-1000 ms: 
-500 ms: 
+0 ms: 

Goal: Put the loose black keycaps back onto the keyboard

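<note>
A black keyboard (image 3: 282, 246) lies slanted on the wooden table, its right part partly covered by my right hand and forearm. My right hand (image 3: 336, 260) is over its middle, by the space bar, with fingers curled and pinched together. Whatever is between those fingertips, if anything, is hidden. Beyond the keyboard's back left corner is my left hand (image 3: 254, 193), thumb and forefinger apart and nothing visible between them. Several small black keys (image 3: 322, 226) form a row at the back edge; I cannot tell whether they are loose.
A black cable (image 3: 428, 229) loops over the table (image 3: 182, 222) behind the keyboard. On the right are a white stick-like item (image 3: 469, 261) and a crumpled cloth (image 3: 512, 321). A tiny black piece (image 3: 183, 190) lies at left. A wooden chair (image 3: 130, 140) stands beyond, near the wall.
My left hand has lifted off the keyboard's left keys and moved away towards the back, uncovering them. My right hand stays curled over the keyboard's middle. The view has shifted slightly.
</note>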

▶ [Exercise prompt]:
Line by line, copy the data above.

▶ [Written solution]:
-1000 ms: 
-500 ms: 
+0 ms: 

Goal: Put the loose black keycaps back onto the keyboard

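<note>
A black keyboard (image 3: 282, 246) lies slanted on the wooden table, its right part partly covered by my right hand and forearm. My right hand (image 3: 336, 260) is over its middle, by the space bar, with fingers curled and pinched together. Whatever is between those fingertips, if anything, is hidden. Beyond the keyboard's back left corner is my left hand (image 3: 254, 193), thumb and forefinger apart and nothing visible between them. Several small black keys (image 3: 322, 226) form a row at the back edge; I cannot tell whether they are loose.
A black cable (image 3: 428, 229) loops over the table (image 3: 182, 222) behind the keyboard. On the right are a white stick-like item (image 3: 469, 261) and a crumpled cloth (image 3: 512, 321). A tiny black piece (image 3: 183, 190) lies at left. A wooden chair (image 3: 130, 140) stands beyond, near the wall.
My left hand has lifted off the keyboard's left keys and moved away towards the back, uncovering them. My right hand stays curled over the keyboard's middle. The view has shifted slightly.
</note>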

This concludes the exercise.